Given that this year’s American Booksellers Association’s Winter Institute meeting is being held in California’s Silicon Valley February 2-5, it’s inevitable that the conversation has focused on technology. Even the acronym, Wi5, said fast mimics the name of the way most people go online. But as ABA CEO Oren Teicher noted when he introduced the afternoon session on The State of General Trade Publishing, some things weren’t part of the original plan. “We hardly could have anticipated that a few miles from here Apple would announce the iPad,” he said, “or that Amazon would declare war on several publishers.” Earlier in the day a thank-you to Macmillan from ABA president Michael Tucker, co-owner of Books Inc. in San Francisco, for standing up to bullying from a large competitor received a standing ovation.

While e-book pricing and delivery provided a subtext for much of the day, it was front and center at the publishing panel with David Young, chairman and CEO of Hachette; Madeline McIntosh, newly anointed president of sales, operations, and digital for Random House; and Drake McFeeley, president of W.W. Norton & Company; moderated by Barry Lynn of the New America Foundation think tank. “Our current policy is we release e-books at the same time as physical books,” said McIntosh. “I haven’t been convinced that it’s good for the author or consumer to delay the release. My fear is that the consumer who has fully embraced the technology will buy another e-book that is available or lose interest altogether. What if I train the consumer that the best scenario is to get it free?”

“I blame Mrs. Thatcher for I-want-it-and-I-want-it now,” said Young, who reiterated Hachette’s stance on e-books. “I see only a bleak future for $9.99. It devalues the book and the long career of those writers. It’s bestsellers, and it seems like selling off the family jewels. That’s why we took the road to announce windowing [or releasing the e-book after the print book]. I hope the agency model won’t force us to do it for very long.”

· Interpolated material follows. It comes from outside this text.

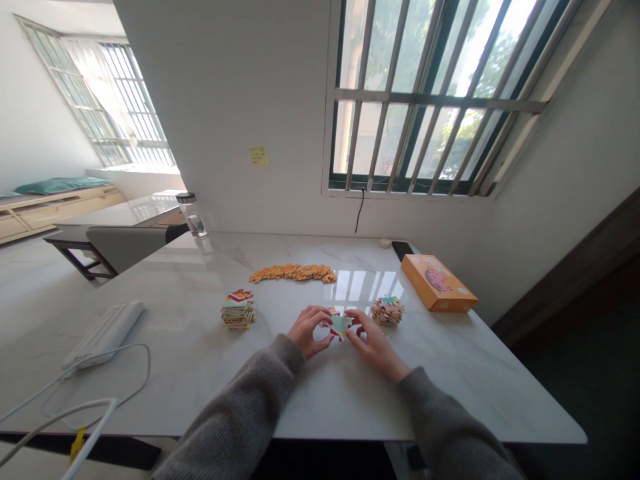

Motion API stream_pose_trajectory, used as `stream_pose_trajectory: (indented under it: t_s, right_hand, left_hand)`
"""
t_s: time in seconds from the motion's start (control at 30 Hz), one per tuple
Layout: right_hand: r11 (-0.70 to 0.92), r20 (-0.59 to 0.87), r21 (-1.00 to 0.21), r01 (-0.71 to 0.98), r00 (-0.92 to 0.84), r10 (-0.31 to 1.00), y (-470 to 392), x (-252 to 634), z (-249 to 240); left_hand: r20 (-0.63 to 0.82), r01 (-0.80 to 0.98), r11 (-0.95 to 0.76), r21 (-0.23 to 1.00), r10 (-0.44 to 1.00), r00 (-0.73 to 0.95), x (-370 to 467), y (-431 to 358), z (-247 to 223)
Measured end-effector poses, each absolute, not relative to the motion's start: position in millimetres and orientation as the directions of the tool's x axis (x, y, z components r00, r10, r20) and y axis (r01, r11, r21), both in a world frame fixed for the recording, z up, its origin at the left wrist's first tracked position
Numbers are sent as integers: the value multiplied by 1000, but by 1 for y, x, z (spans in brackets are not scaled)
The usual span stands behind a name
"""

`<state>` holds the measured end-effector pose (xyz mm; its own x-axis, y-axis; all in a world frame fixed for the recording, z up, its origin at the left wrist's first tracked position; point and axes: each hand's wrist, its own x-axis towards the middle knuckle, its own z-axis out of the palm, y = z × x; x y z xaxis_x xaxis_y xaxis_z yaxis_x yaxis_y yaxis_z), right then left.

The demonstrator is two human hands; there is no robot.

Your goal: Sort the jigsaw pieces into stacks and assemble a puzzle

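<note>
Between my two hands is a light green puzzle piece (341, 325) with red and yellow at its edges. My left hand (311, 329) pinches its left side, thumb below and fingers above. The right side is held by my right hand (369, 335) in a similar pinch. To the left stands a stack of puzzle pieces (239, 311), with a red and green one on top. Another stack (387, 311) is just right of my right hand. Beyond my hands, a row of overlapping orange pieces (293, 273) runs from left to right.
An orange box (438, 283) lies at the right, with a dark phone (402, 250) and a small white object (385, 243) behind it. A clear bottle (192, 215) stands at the back left. A white power strip (105, 333) with cables lies at the left.
</note>
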<state>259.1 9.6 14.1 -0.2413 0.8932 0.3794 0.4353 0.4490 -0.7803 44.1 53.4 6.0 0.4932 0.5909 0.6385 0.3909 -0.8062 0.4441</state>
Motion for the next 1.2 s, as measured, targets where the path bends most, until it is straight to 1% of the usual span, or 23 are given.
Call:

Despite the emphasis on digital, all three were enthusiastic about the long-term viability of physical books, which comprised more than 97% of sales last year for Hachette, 98.5% at Norton. “I still like the long form,” said McFeeley. “I like the book and I like it at its traditional length.” Added McIntosh, “I would hate to see you worried about a digital future that makes you take your eye off the ball of print.” She noted that Random continues to make print delivery a priority and has invested “several millions” in its warehouse to get physical books more quickly into booksellers’ hands.

As for Young, “what keeps me up at night,” he said, “is bookstore closings. What I want is a vibrant bookselling community.” And in a reference to Simon & Schuster’s rep layoff, he pledged that Hachette will continue to have its field team call on booksellers.

But Young’s words and those of McFeeley and McIntosh did little to sooth independent booksellers’ pent-up anger over publisher policies that they see as penalizing them, including loss of field reps. Sally Brewster, co-owner of Park Road Books in Charlotte, N.C., told the panelists that she found it “disturbing” to read in coverage on the Amazon war that consumers view $5 is a fair price for an e-book. “I think publishers have done a terrible job at expressing the value of a book. Why don’t you stop putting a price on it?” she inquired. Others questioned why publishers don’t bundle physical and digital books or even having publishers release hardcover, paperback, and e-book formats all at the same time.

With no quick resolution in sight to e-books, pricing, or even how independent booksellers will be able to participate, both publishers and booksellers could face a lot of sleepless nights.